Abstract
We report two adult cases of congenital ureteropelvic junction obstruction detected incidentally in the setting of blunt abdominal trauma. CT images are provided to describe the presentation, while review of the literature and management of renal trauma are discussed.
Introduction
Congenital ureteropelvic junction (UPJ) obstruction occurs in 1 in 2000 children.1 The physiologic sequela of chronic obstruction is well understood with increased pressure within the collecting system transmitting to the renal tubules and glomerulus, ultimately leading to decreased renal blood flow, tubulointerstitial fibrosis, and obstructive uropathy.2–4 Less commonly discussed is the increased risk for traumatic injury in these anomalous hydronephrotic kidneys. It has been reported that up to 19% of injuries occurring from blunt renal trauma occur in pathologic kidneys.5 The majority of the published literature on the topic, however, has focused primarily on the pediatric population.6 In this study, we present two unusual cases of adult blunt renal trauma, resulting in collecting system rupture in the setting of severe hydronephrosis with presumed, underlying, and undiagnosed congenital UPJ obstruction.
Case Report 1
A healthy 25-year-old gentleman with no significant medical history presented to the emergency department with a 6-hour history of abdominal pain that started immediately after being punched in the flank during a hockey fight. He was able to skate to the bench but unable to continue playing due to the pain. He then developed severe nausea and vomiting while driving home, which prompted his presentation to the emergency department. Questioning revealed an uncomplicated birth history with standard prenatal care. He denied any history of urinary tract infections and abdominal or flank pain before this presentation.

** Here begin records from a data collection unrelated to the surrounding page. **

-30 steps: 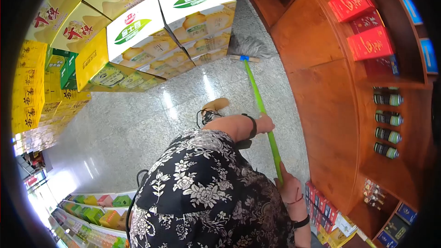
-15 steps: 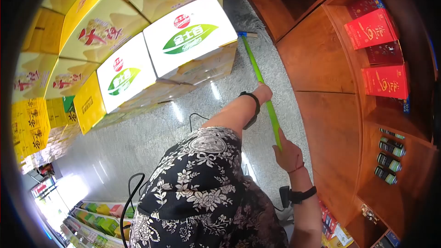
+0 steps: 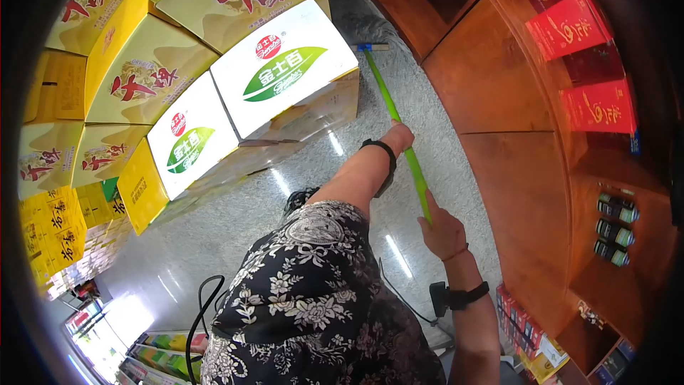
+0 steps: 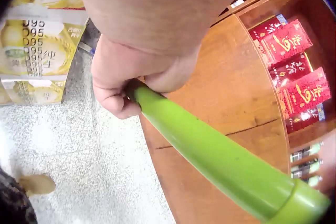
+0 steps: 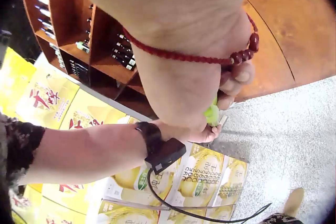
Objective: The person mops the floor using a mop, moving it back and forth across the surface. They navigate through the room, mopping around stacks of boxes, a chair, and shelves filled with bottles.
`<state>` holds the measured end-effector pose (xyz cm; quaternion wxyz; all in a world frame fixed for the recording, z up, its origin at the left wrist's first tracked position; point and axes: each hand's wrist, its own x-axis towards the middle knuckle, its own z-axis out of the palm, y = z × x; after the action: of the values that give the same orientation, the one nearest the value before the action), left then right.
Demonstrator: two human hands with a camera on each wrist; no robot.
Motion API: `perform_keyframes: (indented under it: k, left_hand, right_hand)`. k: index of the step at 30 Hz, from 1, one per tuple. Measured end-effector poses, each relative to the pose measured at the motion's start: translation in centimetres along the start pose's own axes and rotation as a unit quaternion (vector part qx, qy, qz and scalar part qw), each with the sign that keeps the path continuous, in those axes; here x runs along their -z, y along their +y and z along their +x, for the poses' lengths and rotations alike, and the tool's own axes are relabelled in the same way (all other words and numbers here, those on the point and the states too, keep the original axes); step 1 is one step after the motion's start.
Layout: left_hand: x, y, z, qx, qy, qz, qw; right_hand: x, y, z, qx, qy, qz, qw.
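Observation:
A green mop pole (image 3: pixel 415 171) slants over the floor, its blue clamp (image 3: pixel 366 48) and grey strands (image 3: pixel 374 30) lying between stacked cartons and a wooden cabinet. The left hand (image 3: pixel 401 137) grips the pole farther forward; in the left wrist view, that hand (image 4: pixel 142 71) curls round the green pole (image 4: pixel 210 150), its thicker part towards the camera. Nearer the body, the right hand (image 3: pixel 445 234) holds the upper pole. In the right wrist view the right hand's curled fingers (image 5: pixel 236 82) show beside a short piece of pole (image 5: pixel 212 112); the wrist hides the rest.
White-topped cartons (image 3: pixel 285 71) and yellow cartons (image 3: pixel 149 78) are stacked at the left. The wooden cabinet (image 3: pixel 506 171) curves along the right, holding red boxes (image 3: pixel 570 27) and dark bottles (image 3: pixel 614 232). A black cable (image 3: pixel 203 306) loops beside the floral clothing.
The mop head has moved forward along the passage past the white-topped cartons. Both hands have gone forward with the pole, still gripping it. The head view has shifted too.

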<state>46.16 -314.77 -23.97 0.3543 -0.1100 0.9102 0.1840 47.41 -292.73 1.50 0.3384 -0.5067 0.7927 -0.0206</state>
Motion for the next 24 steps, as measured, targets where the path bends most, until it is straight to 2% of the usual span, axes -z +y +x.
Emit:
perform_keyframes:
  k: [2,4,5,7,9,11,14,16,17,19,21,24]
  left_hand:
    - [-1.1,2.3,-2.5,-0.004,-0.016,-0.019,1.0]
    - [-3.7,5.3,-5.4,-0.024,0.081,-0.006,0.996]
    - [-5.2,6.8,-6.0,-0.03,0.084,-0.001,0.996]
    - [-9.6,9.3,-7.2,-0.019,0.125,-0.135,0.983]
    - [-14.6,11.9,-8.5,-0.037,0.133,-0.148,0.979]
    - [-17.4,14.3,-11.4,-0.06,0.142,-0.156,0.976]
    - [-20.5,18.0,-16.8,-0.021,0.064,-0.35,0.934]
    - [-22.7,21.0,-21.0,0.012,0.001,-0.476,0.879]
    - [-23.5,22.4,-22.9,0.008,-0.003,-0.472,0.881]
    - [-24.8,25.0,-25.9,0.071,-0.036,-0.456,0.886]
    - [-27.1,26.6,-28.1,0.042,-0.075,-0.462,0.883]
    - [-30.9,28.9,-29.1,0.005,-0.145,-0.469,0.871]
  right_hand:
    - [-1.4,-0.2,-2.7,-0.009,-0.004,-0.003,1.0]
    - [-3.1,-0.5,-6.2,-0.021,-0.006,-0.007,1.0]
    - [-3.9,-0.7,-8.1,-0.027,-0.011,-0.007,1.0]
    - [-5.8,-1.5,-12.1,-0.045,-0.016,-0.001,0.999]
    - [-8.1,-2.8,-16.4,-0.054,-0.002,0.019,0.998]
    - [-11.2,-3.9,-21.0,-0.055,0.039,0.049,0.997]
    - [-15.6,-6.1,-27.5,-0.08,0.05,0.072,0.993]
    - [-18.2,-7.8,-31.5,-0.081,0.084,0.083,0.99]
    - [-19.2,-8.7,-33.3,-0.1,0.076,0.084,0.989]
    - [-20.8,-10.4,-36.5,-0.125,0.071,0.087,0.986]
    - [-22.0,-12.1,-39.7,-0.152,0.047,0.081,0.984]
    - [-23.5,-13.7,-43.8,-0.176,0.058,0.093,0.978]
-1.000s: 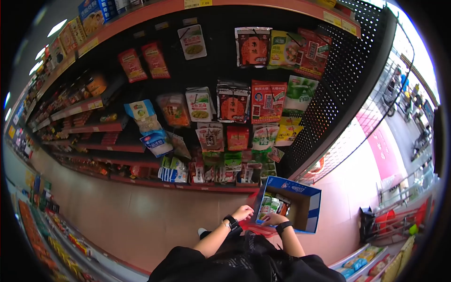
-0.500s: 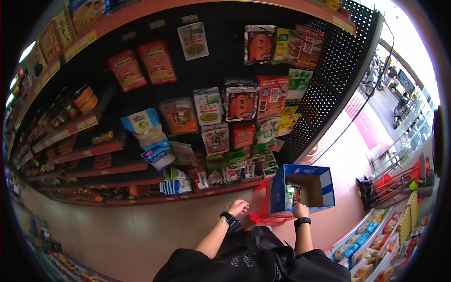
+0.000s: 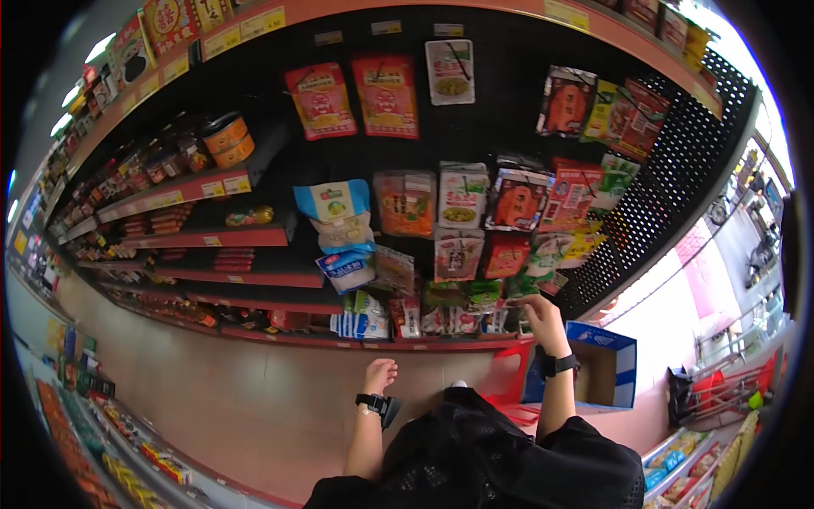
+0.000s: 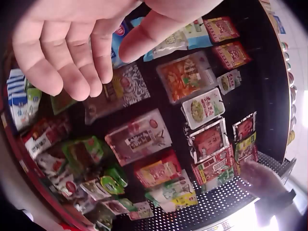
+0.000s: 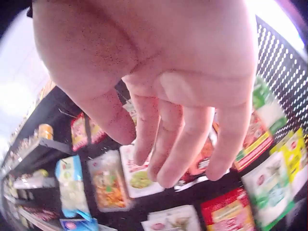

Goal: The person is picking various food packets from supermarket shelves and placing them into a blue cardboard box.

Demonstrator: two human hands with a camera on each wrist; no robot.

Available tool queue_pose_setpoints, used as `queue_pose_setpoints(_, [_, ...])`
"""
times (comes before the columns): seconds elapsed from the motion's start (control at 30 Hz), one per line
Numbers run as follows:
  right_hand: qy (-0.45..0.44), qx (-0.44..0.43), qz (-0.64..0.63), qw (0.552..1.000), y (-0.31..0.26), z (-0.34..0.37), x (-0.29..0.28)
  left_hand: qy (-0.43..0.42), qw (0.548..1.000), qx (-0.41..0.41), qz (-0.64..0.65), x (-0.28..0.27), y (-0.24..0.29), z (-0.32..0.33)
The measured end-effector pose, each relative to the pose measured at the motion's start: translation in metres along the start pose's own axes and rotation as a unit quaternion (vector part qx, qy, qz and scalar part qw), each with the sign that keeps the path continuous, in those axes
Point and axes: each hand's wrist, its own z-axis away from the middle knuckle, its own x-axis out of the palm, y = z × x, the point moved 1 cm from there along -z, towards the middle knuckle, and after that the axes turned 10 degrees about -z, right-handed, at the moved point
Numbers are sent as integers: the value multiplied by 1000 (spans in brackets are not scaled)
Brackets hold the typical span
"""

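My right hand (image 3: 544, 326) reaches up and forward before the lower hanging packets, holding nothing. Its fingers hang loosely extended in the right wrist view, in front of a white packet with a green dish on it (image 5: 138, 179) and near a red packet (image 5: 227, 211). My left hand (image 3: 381, 374) hovers low over the floor with loosely bent fingers and no object in it. In the left wrist view its fingers overlap a clear-and-brown packet (image 4: 126, 89) on the rack. Beside my right forearm stands an open blue cardboard box (image 3: 626, 373), its contents mostly hidden from here.
Several seasoning packets, such as a black-and-orange one (image 3: 519, 200), hang on a black rack. A red plastic stool-like piece (image 3: 507, 383) is beside the box. Perforated metal (image 3: 670, 212) closes the rack's right side. Shelves with jars and cans (image 3: 227, 140) extend left; a trolley (image 3: 721, 390) stands right.
My right hand has left the box and risen forward to the rack. My left hand has drawn left and back. The head view has turned, shifting the packets rightward.
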Motion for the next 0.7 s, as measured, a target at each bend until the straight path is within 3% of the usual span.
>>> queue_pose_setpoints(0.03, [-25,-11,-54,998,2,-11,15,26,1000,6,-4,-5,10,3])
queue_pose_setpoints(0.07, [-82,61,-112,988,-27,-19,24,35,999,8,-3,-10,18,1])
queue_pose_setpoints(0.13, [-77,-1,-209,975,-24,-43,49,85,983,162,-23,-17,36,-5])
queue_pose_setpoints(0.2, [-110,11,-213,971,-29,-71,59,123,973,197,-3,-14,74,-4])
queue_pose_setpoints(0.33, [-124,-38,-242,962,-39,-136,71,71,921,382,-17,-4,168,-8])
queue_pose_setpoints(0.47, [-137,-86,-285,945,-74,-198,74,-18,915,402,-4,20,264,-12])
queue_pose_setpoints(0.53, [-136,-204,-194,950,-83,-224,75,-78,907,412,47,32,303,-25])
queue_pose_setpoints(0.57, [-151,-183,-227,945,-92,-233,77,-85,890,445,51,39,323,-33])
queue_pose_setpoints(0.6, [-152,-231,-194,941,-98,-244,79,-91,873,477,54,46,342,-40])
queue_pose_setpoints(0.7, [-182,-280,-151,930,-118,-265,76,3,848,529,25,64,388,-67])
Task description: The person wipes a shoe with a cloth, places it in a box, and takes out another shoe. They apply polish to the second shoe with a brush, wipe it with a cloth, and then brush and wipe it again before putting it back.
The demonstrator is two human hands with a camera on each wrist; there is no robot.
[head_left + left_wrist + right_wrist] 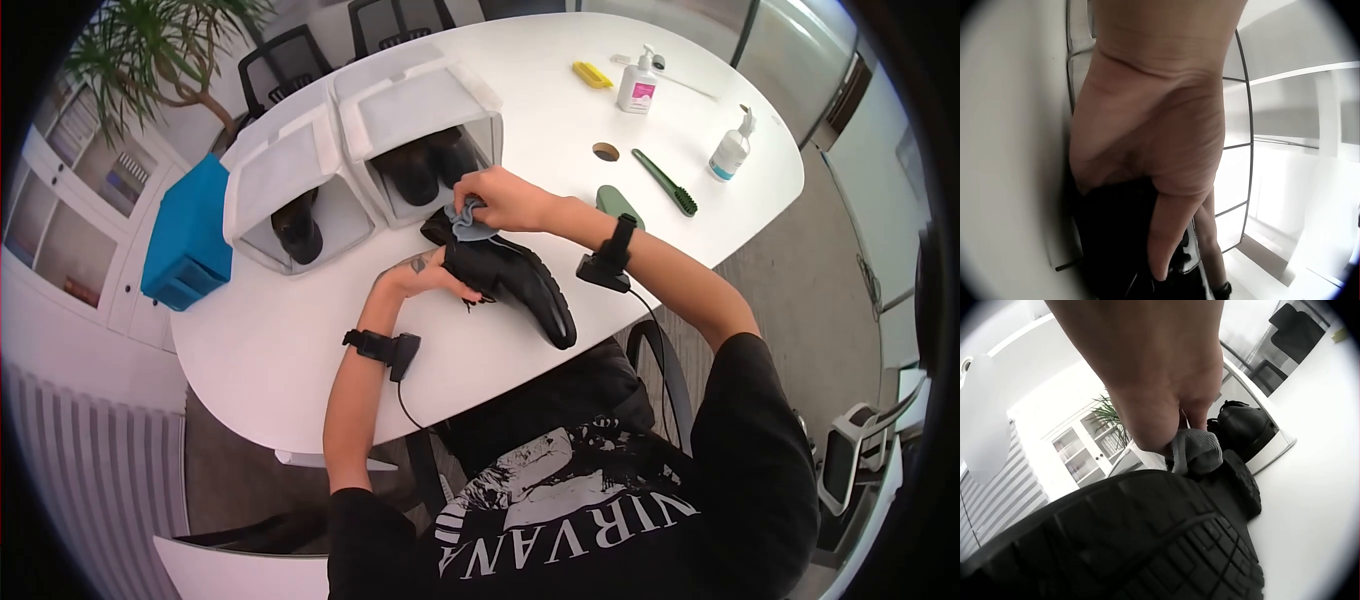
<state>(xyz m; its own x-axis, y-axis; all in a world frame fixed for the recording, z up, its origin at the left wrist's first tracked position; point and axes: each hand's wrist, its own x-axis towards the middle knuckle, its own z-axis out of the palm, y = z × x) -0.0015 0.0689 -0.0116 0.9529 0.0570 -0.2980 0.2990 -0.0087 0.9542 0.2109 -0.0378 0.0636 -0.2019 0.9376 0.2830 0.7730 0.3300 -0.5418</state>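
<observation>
- Black shoe point(505, 280), over the counter point(270, 360): probably light, stiff in sole, smooth.
- Left hand point(425, 273) grips its upper, a good place.
- Right hand point(505, 200) pinches grey cloth point(470, 226) near the heel.

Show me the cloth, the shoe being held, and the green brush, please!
Cloth point(469, 221): head view, on its crumpled folds.
Held shoe point(506, 274): head view, on its black upper.
Green brush point(661, 178): head view, on its handle.

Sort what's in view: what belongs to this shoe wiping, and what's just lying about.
Belongs:
black shoe in the left hand
grey cloth in the right hand
possibly the green brush, untouched

Apparently just lying about:
blue box
yellow item
pump bottles
</observation>
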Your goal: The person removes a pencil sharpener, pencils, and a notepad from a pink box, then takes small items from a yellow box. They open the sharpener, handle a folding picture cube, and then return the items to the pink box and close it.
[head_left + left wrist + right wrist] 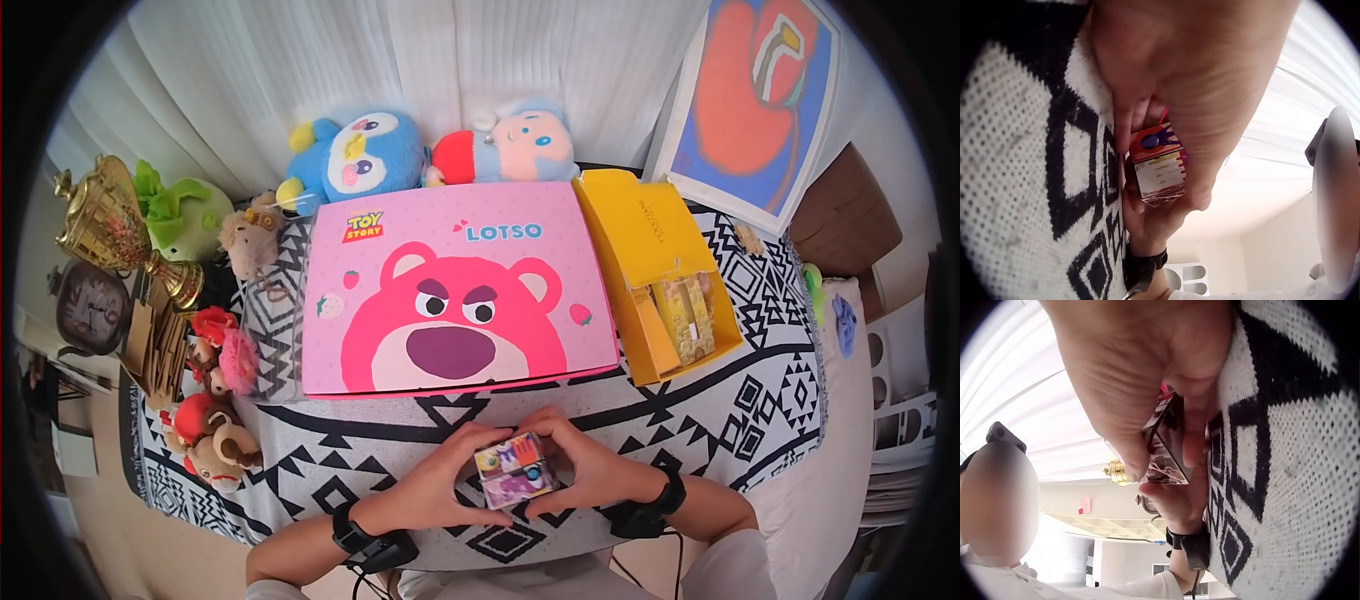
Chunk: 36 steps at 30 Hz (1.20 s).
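Note:
Both hands are at the front of the cloth-covered table, around a small block (514, 470) with colourful printed faces and a seam across its top. On its left side is my left hand (440, 482), fingers bent behind the block and thumb in front. My right hand (592, 468) grips it from the right in the same way. In the left wrist view the block (1159, 169) shows a red panel with a purple shape and a pale panel with yellow marks. A dark, picture-covered side of the block (1169, 447) appears in the right wrist view, partly hidden by fingers.
Behind the hands lies a large pink bear box (570, 350). To its right is an open yellow box (640, 225) with smaller packages inside. Plush toys (370, 150) line the back. A gold trophy (105, 220), a clock (92, 308) and more plush toys (215, 440) stand left.

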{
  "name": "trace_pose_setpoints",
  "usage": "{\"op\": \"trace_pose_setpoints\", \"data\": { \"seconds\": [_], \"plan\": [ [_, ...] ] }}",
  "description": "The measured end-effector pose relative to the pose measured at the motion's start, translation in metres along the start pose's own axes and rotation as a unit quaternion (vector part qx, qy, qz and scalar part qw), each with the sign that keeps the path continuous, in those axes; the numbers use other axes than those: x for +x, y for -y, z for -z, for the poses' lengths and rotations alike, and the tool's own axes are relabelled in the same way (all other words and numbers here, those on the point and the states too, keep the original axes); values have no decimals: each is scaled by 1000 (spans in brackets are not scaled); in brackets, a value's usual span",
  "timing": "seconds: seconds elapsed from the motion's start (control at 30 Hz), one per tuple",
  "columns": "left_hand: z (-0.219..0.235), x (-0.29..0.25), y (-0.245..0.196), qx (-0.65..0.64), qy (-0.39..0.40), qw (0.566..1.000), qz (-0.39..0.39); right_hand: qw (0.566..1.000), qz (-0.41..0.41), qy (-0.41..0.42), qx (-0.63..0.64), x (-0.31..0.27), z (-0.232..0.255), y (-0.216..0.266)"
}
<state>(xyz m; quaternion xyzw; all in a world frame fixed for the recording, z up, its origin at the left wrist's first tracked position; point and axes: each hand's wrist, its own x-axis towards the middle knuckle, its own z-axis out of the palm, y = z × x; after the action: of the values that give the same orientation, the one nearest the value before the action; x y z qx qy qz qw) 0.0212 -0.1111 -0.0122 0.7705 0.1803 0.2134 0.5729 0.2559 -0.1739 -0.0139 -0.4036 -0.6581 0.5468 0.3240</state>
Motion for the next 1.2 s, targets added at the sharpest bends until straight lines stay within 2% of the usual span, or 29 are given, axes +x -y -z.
{"op": "trace_pose_setpoints", "data": {
  "seconds": [0.03, 0.1, 0.17, 0.23, 0.3, 0.37, 0.5, 0.63, 0.7, 0.77, 0.83, 0.97, 1.03, 1.1, 1.13, 1.2],
  "plan": [
    [-2, -1, 2, 0, 0, 1000, 1, 1000, -8, 11, 24, -1, -1, -3],
    [-6, -5, 8, -117, -29, 991, 53, 998, -15, 23, 48, -1, -2, -4],
    [-2, -5, 6, -132, -28, 989, 63, 977, -61, -8, 202, -1, -3, -1],
    [-1, -6, 9, -230, -54, 965, 113, 980, -39, -7, 194, -3, -3, -7],
    [1, -6, 11, -236, -50, 965, 108, 973, -69, -25, 221, -3, 0, -6],
    [2, -5, 11, -285, -45, 950, 118, 967, -63, -31, 243, -3, 1, -7],
    [2, -6, 13, -296, -44, 947, 121, 950, -78, -25, 300, -2, 3, -7],
    [3, -5, 12, -309, -45, 942, 123, 950, -66, -37, 303, -3, 1, -9],
    [4, -7, 15, -319, -40, 940, 116, 958, -36, -31, 282, -4, 2, -14],
    [6, -7, 18, -367, -8, 924, 108, 956, -44, -34, 289, -4, 3, -11],
    [9, -4, 10, -359, 4, 927, 107, 953, -53, -38, 297, -4, 5, -6],
    [10, -1, 1, -301, 34, 947, 105, 978, -65, -39, 196, -6, 9, -2],
    [9, -3, 6, -312, 45, 940, 132, 983, -73, -34, 162, -5, 10, -2],
    [8, -4, 8, -250, 49, 957, 137, 989, -58, -38, 130, -5, 9, -2],
    [7, -3, 6, -250, 49, 957, 138, 989, -58, -38, 131, -5, 10, 0],
    [6, -2, 0, -145, 0, 985, 91, 981, -114, -10, 155, -6, 14, 5]
  ]
}}
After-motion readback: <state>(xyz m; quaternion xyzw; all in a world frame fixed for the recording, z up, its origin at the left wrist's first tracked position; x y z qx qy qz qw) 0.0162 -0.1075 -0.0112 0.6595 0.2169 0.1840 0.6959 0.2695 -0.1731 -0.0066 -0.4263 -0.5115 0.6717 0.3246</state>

Physical examination revealed a hemodynamically stable well appearing gentleman in no apparent distress. His abdomen was soft, nontender, and nondistended without organomegaly or abdominal herniation. External genitalia examination revealed a normal phallus with no rash or skin changes, no blood at the meatus, as well as no scrotal swelling or erythema. Furthermore, the patient was able to void without problems while in the emergency department.
Laboratory results were remarkable for an elevated creatinine of 1.9. There was no microscopic hematuria on urinalysis.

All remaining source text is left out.